- Born: Hilary Mary Trueman 9 January 1941 Macclesfield, England
- Died: 26 December 2004 (aged 63)
- Education: University of Salford (BSc Mathematics)
- Occupations: Businesswoman, executive
- Employer(s): FI Group (later Xansa) International Computers Limited (ICL)
- Awards: Fellow of the British Computer Society; Fellow of the Royal Society of Arts

= Hilary Cropper =

British businesswoman

Dame Hilary Mary Cropper (née Trueman; 9 January 1941 – 26 December 2004) was a British businesswoman.

== Early life ==
Hilary Mary Trueman was born in Macclesfield on 9 January 1941, the daughter of Arnold Trueman and his wife Madeline Emily, née Sutton. In 1963, she married Peter John Cropper and they had three children: one son and two daughters. Cropper read mathematics at the University of Salford, graduating with a Bachelor of Science (BSc) degree, before joining an engineering company based in Trafford Park making turbines; she would later recall that there were only three women in a company dominated by men. This drew scrutiny of her work: she told an interviewer in 2002 that "If you weren't better than the average guy, you weren't going to get on", but she added "It kept you sharp".
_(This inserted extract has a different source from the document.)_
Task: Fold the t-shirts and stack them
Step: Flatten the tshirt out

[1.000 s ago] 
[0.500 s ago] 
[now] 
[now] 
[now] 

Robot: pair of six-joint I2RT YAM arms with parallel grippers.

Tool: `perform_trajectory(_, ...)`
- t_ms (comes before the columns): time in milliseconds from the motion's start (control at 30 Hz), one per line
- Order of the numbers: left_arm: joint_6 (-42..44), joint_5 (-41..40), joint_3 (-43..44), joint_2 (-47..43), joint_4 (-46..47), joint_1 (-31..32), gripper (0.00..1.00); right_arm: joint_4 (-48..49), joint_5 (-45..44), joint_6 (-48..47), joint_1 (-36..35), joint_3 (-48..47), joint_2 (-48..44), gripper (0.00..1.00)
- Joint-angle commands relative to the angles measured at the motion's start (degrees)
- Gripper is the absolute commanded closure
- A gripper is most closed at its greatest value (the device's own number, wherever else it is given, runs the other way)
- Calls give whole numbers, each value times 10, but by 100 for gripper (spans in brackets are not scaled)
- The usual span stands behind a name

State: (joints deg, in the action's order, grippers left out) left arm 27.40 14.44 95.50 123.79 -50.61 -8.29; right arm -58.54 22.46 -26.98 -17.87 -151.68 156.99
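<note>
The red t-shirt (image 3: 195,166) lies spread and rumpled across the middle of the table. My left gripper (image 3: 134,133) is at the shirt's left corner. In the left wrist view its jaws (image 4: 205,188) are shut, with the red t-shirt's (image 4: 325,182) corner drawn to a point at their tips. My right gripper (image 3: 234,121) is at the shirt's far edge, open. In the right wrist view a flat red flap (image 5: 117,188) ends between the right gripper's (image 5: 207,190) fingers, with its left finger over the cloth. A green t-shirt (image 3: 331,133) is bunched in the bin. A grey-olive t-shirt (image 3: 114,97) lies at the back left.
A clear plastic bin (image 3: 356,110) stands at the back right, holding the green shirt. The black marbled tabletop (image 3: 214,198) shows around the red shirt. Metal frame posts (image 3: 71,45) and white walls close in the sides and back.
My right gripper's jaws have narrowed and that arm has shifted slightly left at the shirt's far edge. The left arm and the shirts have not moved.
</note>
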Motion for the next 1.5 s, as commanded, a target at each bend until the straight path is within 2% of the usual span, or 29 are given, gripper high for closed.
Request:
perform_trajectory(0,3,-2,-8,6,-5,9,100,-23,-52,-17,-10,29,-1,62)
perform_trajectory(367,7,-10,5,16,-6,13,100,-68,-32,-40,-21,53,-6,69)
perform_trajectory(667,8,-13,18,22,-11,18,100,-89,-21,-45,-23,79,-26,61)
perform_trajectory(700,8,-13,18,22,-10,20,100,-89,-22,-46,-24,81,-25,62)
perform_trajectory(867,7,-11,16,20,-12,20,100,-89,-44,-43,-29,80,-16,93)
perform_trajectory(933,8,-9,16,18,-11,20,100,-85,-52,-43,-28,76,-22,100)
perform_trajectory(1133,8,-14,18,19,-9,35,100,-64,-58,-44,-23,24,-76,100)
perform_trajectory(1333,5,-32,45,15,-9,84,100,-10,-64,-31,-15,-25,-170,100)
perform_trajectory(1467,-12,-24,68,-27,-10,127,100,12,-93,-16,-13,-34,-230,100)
== Career and later life ==
In 1970, Cropper moved to the computer mainframe manufacturers International Computers Limited (ICL); although initially working in part-time positions to help raise her children, she was later promoted to senior management roles, eventually becoming the male-dominated company's most senior woman. In 1985, she was headhunted by FI Group, which later became Xansa, to manage its UK operations as chief executive, a position she served in until 2000; between then and 2002, she was the company's executive chairman (for a year following, she was also non-executive chairman). During her tenure as chief executive and the chairman, the company's annual revenues grew from £7m to £450m in 2003; she was integral to the company's recovery and growth after the Dot-com bubble burst in the early 2000s, responding to the downturn by re-positioning the company to meet the growing demand for outsourced IT work. In 1991, Cropper led a management buy-out of the company and a large number of staff became the owners of company shares. It was in turn floated on the stock exchange in 1996 and many of those staff who had kept their shares (about 100 in all) became millionaires. Cropper herself was among the highest-paid women in the United Kingdom for a time: she was paid £17.4m in 1999.

Cropper held a host of other positions. She was a non-executive director on the board of TSB (1987–90), London First (1996–99) and Barclays (from 1998), and the Post Office. She was a member of the Financial Reporting Council between 1997 and 2003, and also sat on the New Deal Taskforce, the National Employment Panel and the Security Commission. Outside of business, Cropper was a Governor of the University of Hertfordshire between 1995 and 2000, a Freeman of the City of London, and a Fellow of the British Computer Society and of Royal Society of Arts. She had been appointed a Commander of the Order of the British Empire (CBE) in 1999 and was promoted to Dame Commander (DBE) in 2004.

In 2001, she was diagnosed with ovarian cancer, but kept the illness from her colleagues while initially receiving treatment. She then announced her retirement in 2003 and died of the illness on 26 December 2004.